The virus known as EV-D68, which has affected more than 1,100 people in the US, has now been reported in Denmark, reports TV2.
Thea Kølsen Fischer, head doctor at the State Serum Institute, confirmed a French boy was infected with the virus and suffered paralysis and respiratory problems. The boy needed a ventilator to help him breathe.
“The reason the disease mainly affects children is that we as adults have been exposed to a lot of viruses throughout our lives,” Fischer said. “Consequently many of us formed antibodies against many diseases, including enterovirus diseases [like EV-D68], that many children have not formed yet.”
Last week in Norway two children were struck with temporary paralysis in possible connection with the virus.
Increased cases in 2014
According to Fischer there are very few cases of this virus. Since 2009 there have only been three cases reported in Denmark and by 2012 there were only 95 cases worldwide. However, this year there have been between 1,200 and 1,300 cases reported globally.
In the US, the Centres for Disease Control and Prevention (CDC), is testing to see if there is a direct correlation between the virus and temporary paralysis since 70 children affected with the virus experienced respiratory problems leading up to the paralysis.

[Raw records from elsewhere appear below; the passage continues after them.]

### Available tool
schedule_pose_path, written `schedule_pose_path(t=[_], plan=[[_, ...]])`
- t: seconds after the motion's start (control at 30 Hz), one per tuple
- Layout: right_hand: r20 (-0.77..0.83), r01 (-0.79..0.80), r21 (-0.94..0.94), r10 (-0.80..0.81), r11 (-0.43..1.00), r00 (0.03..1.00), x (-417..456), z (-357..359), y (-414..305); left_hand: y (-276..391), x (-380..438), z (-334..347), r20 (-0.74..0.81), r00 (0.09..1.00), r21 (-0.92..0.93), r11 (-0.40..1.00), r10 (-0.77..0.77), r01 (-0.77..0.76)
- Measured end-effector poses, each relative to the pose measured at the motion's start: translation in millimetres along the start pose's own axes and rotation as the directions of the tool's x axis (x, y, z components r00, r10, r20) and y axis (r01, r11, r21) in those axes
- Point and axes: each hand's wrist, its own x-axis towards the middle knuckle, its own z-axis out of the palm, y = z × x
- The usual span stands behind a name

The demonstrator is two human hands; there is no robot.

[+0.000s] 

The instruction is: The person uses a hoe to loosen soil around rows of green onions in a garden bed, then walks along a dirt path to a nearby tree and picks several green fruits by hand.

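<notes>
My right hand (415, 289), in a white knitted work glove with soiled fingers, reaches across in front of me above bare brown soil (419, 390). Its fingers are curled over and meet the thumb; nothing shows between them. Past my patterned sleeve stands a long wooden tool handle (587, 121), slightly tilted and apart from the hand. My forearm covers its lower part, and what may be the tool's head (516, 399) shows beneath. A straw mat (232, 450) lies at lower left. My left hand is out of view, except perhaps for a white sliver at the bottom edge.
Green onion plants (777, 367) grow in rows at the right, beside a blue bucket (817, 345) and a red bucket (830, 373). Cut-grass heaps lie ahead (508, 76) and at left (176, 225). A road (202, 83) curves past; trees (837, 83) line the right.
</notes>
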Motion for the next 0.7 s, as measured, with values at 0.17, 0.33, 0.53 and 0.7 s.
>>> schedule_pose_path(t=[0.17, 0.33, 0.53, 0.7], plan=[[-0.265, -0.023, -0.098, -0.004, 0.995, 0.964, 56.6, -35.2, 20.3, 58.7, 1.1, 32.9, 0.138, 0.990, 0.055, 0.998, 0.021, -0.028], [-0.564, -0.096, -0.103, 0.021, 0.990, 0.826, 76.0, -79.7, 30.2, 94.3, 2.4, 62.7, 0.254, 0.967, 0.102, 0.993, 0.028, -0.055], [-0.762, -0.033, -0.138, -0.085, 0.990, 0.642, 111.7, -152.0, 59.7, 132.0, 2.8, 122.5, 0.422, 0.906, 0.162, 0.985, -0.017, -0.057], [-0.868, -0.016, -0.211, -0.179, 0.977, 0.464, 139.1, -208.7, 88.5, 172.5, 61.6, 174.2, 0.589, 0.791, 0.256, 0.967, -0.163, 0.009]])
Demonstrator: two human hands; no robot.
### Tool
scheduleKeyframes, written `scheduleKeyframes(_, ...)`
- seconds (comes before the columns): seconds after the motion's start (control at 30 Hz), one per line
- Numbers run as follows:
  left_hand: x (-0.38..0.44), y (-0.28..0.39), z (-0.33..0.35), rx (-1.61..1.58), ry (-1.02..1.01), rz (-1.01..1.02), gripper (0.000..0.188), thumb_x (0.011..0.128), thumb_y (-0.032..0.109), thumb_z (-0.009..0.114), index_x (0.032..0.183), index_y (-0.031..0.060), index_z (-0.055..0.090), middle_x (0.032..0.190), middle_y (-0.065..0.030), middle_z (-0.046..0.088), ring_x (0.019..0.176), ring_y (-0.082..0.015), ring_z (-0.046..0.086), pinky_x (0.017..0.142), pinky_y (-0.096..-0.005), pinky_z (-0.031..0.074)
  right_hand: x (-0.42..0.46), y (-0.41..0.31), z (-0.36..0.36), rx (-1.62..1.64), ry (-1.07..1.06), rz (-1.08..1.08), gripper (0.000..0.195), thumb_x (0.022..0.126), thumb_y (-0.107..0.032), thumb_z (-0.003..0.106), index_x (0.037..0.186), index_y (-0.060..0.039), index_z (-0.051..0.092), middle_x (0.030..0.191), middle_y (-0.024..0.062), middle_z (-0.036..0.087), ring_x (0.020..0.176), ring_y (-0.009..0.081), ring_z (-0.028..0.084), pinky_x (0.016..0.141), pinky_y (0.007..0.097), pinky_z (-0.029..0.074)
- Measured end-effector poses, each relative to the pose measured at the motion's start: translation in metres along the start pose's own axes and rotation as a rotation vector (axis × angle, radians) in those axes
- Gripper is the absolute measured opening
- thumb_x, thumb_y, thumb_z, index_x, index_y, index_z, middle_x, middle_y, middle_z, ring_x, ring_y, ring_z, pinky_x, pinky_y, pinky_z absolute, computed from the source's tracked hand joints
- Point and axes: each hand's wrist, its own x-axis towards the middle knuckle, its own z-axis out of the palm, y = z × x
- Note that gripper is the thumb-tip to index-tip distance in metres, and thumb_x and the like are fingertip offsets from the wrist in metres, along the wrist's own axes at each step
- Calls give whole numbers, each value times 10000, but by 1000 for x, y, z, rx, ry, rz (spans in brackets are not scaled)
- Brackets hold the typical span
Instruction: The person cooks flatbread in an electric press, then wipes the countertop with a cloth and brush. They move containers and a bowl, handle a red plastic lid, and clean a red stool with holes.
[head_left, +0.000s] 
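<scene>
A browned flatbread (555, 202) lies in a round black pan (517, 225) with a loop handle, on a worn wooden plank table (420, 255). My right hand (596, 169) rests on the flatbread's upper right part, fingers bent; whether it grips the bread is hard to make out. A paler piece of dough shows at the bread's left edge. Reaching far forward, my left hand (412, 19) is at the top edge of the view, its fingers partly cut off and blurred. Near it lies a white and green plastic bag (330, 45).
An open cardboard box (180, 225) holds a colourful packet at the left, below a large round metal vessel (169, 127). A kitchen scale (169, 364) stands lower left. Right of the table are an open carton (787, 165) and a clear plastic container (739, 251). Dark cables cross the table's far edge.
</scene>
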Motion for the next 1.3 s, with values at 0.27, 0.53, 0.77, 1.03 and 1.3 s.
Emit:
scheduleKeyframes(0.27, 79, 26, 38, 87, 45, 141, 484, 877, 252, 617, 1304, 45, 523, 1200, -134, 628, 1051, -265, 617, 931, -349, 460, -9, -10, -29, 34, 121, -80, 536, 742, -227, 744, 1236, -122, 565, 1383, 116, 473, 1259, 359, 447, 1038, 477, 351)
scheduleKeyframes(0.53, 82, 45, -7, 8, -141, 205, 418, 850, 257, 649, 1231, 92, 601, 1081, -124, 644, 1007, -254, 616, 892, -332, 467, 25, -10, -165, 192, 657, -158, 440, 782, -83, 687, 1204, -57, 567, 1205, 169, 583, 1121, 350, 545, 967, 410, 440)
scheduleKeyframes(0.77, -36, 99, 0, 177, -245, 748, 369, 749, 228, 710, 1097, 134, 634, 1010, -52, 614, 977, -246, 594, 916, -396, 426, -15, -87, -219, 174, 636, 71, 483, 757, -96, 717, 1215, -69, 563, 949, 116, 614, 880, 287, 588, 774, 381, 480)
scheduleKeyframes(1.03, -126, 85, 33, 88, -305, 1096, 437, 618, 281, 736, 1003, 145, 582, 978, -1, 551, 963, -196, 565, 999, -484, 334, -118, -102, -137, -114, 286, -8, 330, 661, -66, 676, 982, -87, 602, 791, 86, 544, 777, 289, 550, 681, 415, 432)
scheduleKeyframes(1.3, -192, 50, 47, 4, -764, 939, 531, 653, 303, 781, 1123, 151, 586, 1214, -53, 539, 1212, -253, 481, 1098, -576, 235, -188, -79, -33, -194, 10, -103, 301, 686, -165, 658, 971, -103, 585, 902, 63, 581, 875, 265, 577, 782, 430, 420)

Fischer added that a random sampling of 60 patients suffering from respiratory infections showed that one in seven had EV-D68.
Much like the flu
The virus shares the same symptoms as the ordinary flu – fever, runny nose, coughing, muscle aches and painful swallowing. In most cases the virus requires the same treatment. However, severe symptoms can include wheezing and difficulty breathing.
The virus is also spread in the same ways as the ordinary flu.
Fischer recommends, however, that if a child suffers from asthma or a chronic lung disease or has a weakened immune system, parents should consult a doctor as that group of children is more at risk and antibiotics will not have any affect.